Jerome Cohen and Ira Belkin of New York University’s U.S.-Asia Law Institute recently warned that a proposed law regulating foreign NGOs in China—potentially including any organization engaged in academic, artistic, or athletic exchanges—could also exert a chilling effect on their activities in the United States. Author Louisa Lim marked the 26th anniversary of the 1989 June 4th crackdown by noting a trend of “turning freedom of speech [abroad] into a commodity to be traded in order to safeguard ties with the world’s second-largest economy.”
An editorial from The Washington Post this week highlights another example of “exporting repression”:
IT IS common for tyrants to claim that human rights are an “internal matter” and should not concern outsiders. When faced with complaints that they deny people freedom to speak, protest, worship and vote, these autocrats like to say: Buzz off. That’s how China’s leaders have responded for decades when called out for their abysmal record on human rights. Yet Beijing is increasingly exporting its “internal matters” — the repression of critical or even independent voices — to other countries.
[…] Now we are concerned about how China is attempting to punish the ethnic Uighur journalist Shohret Hoshur of Radio Free Asia by imprisoning his three brothers in China. Mr. Hoshur left China in 1994 after he ran into trouble with the authorities because of his reporting. He has since become a U.S. citizen, and his work has provided an important window on events in the largely Muslim province of Xinjiang, beset in the past few years with a violent conflict that China blames on Uighur separatists. Radio Free Asia is funded annually by the U.S. government’s Broadcasting Board of Governors.
[…] One of Mr. Hoshur’s brothers was sentenced to five years in prison last year on charges of violating state security laws. Two other brothers have been detained since August after discussing the trial in a phone conversation with Mr. Hoshur. Now, according to Mr.

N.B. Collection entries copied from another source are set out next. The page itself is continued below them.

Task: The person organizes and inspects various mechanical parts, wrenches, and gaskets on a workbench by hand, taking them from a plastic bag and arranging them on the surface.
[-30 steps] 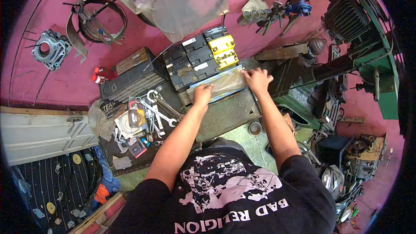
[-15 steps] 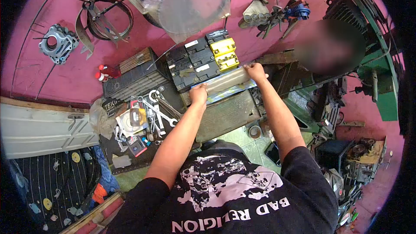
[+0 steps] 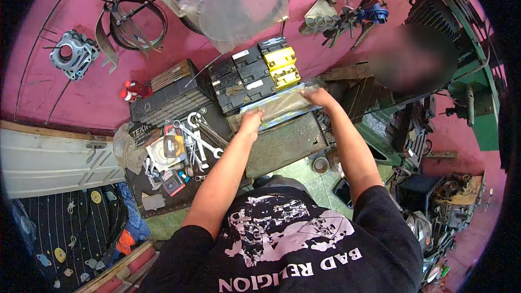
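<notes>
A thin brownish sheet (image 3: 283, 107) lies over a blue-green patterned sheet (image 3: 279, 123) along the front of the stacked batteries. My left hand (image 3: 252, 120) grips its left end, with the thumb on top and the other fingers largely hidden. At the right end, my right hand (image 3: 319, 98) is closed on the edge of the same brownish sheet. Right behind the sheets stand several black batteries (image 3: 247, 70) and yellow-topped batteries (image 3: 282, 67). A worn, dark metal box top (image 3: 285, 144) is just in front of my hands.
Wrenches (image 3: 199, 141) and small parts cover the bench on my left, beside a plastic-wrapped bundle (image 3: 127, 146). Red-capped bottles (image 3: 130, 91) stand near the wall. A green machine (image 3: 372, 135) is on my right. A round cup (image 3: 320, 165) sits on the floor.
The brownish sheet was curved like a roll and now looks flatter. My right hand has moved slightly left and down; my left hand has shifted a little right.
</notes>
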`<state>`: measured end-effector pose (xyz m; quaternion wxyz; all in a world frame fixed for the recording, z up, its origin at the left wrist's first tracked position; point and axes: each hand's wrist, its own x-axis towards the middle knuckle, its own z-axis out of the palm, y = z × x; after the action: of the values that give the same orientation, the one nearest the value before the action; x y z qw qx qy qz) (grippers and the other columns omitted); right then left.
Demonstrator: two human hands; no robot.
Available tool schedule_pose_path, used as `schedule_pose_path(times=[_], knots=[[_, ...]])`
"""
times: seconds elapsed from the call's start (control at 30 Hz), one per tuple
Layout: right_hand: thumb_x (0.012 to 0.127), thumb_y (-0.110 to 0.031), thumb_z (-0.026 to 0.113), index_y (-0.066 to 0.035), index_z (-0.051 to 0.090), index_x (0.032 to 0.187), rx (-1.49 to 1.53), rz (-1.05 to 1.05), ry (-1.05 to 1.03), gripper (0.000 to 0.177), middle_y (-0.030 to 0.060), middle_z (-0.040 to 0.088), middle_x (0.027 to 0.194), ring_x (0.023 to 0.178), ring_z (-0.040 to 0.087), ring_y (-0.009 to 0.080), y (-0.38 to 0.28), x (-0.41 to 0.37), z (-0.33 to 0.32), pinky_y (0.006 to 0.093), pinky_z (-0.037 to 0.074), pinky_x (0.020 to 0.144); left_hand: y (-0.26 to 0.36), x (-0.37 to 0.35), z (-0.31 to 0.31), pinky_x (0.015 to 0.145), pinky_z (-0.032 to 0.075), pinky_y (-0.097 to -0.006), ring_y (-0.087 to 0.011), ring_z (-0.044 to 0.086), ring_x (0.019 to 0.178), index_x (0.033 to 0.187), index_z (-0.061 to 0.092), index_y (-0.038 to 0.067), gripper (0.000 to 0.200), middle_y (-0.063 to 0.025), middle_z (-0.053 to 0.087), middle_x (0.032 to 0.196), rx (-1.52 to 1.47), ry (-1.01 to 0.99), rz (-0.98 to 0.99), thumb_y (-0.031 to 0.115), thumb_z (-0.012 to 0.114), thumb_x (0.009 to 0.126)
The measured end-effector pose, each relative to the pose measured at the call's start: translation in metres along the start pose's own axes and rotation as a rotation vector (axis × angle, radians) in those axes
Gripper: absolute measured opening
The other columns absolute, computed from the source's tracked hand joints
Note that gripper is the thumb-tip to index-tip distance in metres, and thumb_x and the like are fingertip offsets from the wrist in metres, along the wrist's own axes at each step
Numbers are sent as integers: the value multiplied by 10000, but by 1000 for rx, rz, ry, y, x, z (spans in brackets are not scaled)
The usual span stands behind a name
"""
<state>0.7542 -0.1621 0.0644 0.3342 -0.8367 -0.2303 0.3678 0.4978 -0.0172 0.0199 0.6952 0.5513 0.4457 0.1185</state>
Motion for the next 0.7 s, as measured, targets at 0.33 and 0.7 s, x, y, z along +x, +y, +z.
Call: schedule_pose_path(times=[0.33,0.7], knots=[[865,-316,762,25,740,990,422,221,5,364,94,724,948,825,609,184,-5,-7,-12,325,446,760,37,-7,-14,525,289,-310,-126,387,615,921,702,146,129,17,502,700,-372,63,-469,265,686,875],[844,-259,772,4,714,834,57,-145,347,269,91,696,705,659,607,148,9,11,23,356,483,653,26,-19,2,743,498,-291,-142,638,842,1182,677,-15,299,-77,714,984,164,309,171,114,692,913]])
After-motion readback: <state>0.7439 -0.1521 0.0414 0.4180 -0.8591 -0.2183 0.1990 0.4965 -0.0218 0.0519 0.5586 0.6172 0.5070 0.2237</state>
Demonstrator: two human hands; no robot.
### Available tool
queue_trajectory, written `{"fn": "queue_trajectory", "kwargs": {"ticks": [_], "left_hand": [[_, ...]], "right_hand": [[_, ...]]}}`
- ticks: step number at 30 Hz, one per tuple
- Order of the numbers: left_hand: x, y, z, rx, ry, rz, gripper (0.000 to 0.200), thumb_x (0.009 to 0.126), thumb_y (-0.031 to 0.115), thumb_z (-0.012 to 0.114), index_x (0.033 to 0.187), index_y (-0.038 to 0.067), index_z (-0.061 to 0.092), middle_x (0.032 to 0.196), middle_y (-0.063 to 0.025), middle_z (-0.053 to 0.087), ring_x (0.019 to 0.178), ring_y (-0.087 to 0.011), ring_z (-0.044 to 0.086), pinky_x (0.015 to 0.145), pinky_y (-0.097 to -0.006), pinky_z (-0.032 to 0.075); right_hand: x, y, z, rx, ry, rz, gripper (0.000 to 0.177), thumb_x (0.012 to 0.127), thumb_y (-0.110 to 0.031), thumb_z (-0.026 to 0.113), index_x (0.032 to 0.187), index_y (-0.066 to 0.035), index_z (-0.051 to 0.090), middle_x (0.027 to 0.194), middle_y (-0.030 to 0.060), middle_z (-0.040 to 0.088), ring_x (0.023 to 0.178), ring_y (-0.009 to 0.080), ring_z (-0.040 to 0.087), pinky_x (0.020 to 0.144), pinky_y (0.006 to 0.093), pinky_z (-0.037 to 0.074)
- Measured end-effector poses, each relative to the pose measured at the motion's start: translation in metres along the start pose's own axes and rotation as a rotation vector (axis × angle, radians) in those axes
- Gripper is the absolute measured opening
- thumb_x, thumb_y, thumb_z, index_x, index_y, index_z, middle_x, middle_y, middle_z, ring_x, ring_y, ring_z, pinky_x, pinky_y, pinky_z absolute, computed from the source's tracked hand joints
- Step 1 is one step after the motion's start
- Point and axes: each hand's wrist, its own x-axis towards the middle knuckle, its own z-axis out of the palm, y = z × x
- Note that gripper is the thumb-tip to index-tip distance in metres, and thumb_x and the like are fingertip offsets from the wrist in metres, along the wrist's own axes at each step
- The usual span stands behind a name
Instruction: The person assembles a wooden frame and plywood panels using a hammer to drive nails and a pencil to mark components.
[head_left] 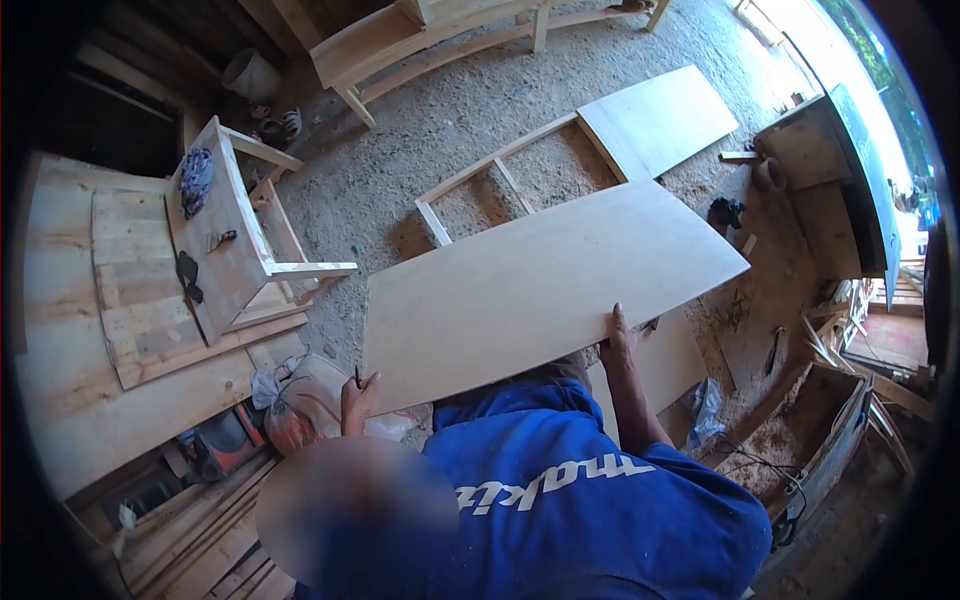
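A large pale plywood panel [540,290] lies tilted across in front of me, its near edge above my lap. My left hand [359,400] grips its lower left corner, fingers closed; a small dark thing shows by the fingertips, too small to name. On the near edge further right, my right hand [620,338] holds the panel, thumb on top and the other fingers mostly hidden underneath. Just past the panel, a wooden frame [505,185] lies on the ground, a second board [660,120] covering its far end.
To the left, a small wooden table [215,250] lies on its side on a workbench [65,390], with a brush [222,239] and a cloth [196,182] on it. A plastic bag [310,400] sits near my left hand. A trough of shavings [790,430] stands right.
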Motion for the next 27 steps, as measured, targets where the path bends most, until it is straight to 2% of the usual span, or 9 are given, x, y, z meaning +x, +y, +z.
{"fn": "queue_trajectory", "kwargs": {"ticks": [6, 8, 9, 15, 17, 19, 20, 23, 27], "left_hand": [[0.021, 0.033, 0.012, -0.287, 0.125, -0.259, 0.051, 0.094, 0.039, 0.058, 0.098, -0.011, 0.066, 0.092, -0.0234, 0.07, 0.087, -0.0248, 0.067, 0.076, -0.0407, 0.05], [0.003, 0.066, 0.006, -0.474, 0.181, -0.116, 0.052, 0.098, 0.042, 0.053, 0.102, -0.009, 0.066, 0.091, -0.0123, 0.07, 0.079, -0.0213, 0.062, 0.073, -0.038, 0.05], [0.008, 0.068, 0.005, -0.485, 0.162, -0.214, 0.055, 0.098, 0.047, 0.053, 0.104, -0.007, 0.066, 0.093, -0.0107, 0.069, 0.08, -0.0194, 0.06, 0.073, -0.0359, 0.05], [0.032, 0.096, 0.016, -0.907, 0.18, -0.513, 0.058, 0.097, 0.05, 0.053, 0.107, -0.005, 0.067, 0.095, -0.0123, 0.069, 0.084, -0.0228, 0.064, 0.074, -0.0368, 0.051], [0.029, 0.102, 0.016, -0.847, 0.113, -0.498, 0.052, 0.096, 0.046, 0.057, 0.109, -0.003, 0.067, 0.096, -0.0115, 0.069, 0.082, -0.0235, 0.065, 0.074, -0.0372, 0.051], [0.04, 0.086, 0.03, -0.602, 0.082, -0.198, 0.047, 0.095, 0.04, 0.06, 0.105, -0.006, 0.068, 0.091, -0.0146, 0.07, 0.08, -0.0243, 0.065, 0.074, -0.0391, 0.051], [0.045, 0.088, 0.03, -0.455, 0.08, -0.141, 0.046, 0.095, 0.037, 0.061, 0.102, -0.007, 0.067, 0.09, -0.018, 0.07, 0.08, -0.027, 0.065, 0.074, -0.0405, 0.051], [0.051, 0.066, 0.041, -0.282, 0.196, -0.04, 0.048, 0.095, 0.035, 0.059, 0.092, -0.012, 0.064, 0.085, -0.0291, 0.067, 0.079, -0.0385, 0.066, 0.073, -0.0451, 0.049], [0.056, 0.035, 0.058, -0.101, 0.24, -0.083, 0.05, 0.096, 0.036, 0.058, 0.086, -0.012, 0.064, 0.083, -0.0321, 0.065, 0.078, -0.0465, 0.062, 0.072, -0.0484, 0.047]], "right_hand": [[0.067, 0.004, 0.032, -0.091, -0.041, 0.055, 0.049, 0.09, -0.043, 0.07, 0.107, 0.003, 0.061, 0.093, 0.0104, 0.062, 0.082, 0.0192, 0.061, 0.072, 0.0331, 0.055], [0.094, 0.0, 0.031, -0.146, -0.133, 0.136, 0.048, 0.091, -0.044, 0.069, 0.106, 0.001, 0.062, 0.089, 0.0085, 0.062, 0.08, 0.0173, 0.06, 0.071, 0.0315, 0.054], [0.111, -0.007, 0.035, -0.149, -0.149, 0.207, 0.048, 0.092, -0.045, 0.068, 0.105, 0.001, 0.062, 0.087, 0.0077, 0.062, 0.08, 0.0164, 0.06, 0.071, 0.0307, 0.053], [0.138, -0.024, 0.05, -0.003, -0.281, 0.217, 0.039, 0.1, -0.035, 0.057, 0.119, -0.001, 0.058, 0.105, 0.0089, 0.065, 0.098, 0.0191, 0.063, 0.089, 0.0304, 0.054], [0.142, -0.031, 0.049, 0.022, -0.338, 0.168, 0.039, 0.1, -0.034, 0.056, 0.12, -0.001, 0.056, 0.109, 0.0097, 0.064, 0.098, 0.0186, 0.062, 0.086, 0.0329, 0.056], [0.173, -0.018, 0.024, -0.175, -0.321, 0.047, 0.034, 0.099, -0.031, 0.06, 0.118, -0.003, 0.058, 0.096, 0.0041, 0.065, 0.085, 0.0152, 0.063, 0.076, 0.0295, 0.055], [0.13, -0.034, 0.062, -0.033, -0.131, 0.072, 0.035, 0.096, -0.032, 0.066, 0.115, -0.004, 0.059, 0.09, 0.0015, 0.064, 0.081, 0.0144, 0.062, 0.074, 0.0273, 0.053], [0.142, -0.009, 0.06, -0.036, -0.168, 0.11, 0.054, 0.089, -0.037, 0.073, 0.122, 0.001, 0.053, 0.102, 0.0086, 0.063, 0.09, 0.0196, 0.062, 0.083, 0.0338, 0.053], [0.177, 0.048, 0.059, 0.051, -0.256, 0.202, 0.059, 0.09, -0.036, 0.072, 0.129, 0.003, 0.049, 0.115, 0.0133, 0.062, 0.106, 0.0264, 0.06, 0.093, 0.0427, 0.051]]}}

Hoshur, family members have been told that both detained brothers — who have disappeared into the gulag and not been heard from since — are about to be formally charged with leaking state secrets. [Source]
As Amnesty International’s Nicholas Bequelin explained after the sentencing of journalist Gao Yu in April, state secrets charges are a versatile, well-established, and opaque “weapon of choice to silence critics, dissenters, journalists and party foes.” Persecution of family members is also a common tool, though relatives may also be recruited to attempt persuasion on the authorities’ behalf.
The Washington Post’s Simon Denyer and the AP’s Matthew Pennington previously reported on Hoshur’s case in January. Hoshur told Pennington that “if I leave from my job, this method can be used widely among Uighurs abroad as a successful tactic. I don’t want to be made an example of, obeying an authoritarian regime’s unacceptable demand.” His reporting since includes coverage of policies to undermine religion and cover up violence in Xinjiang.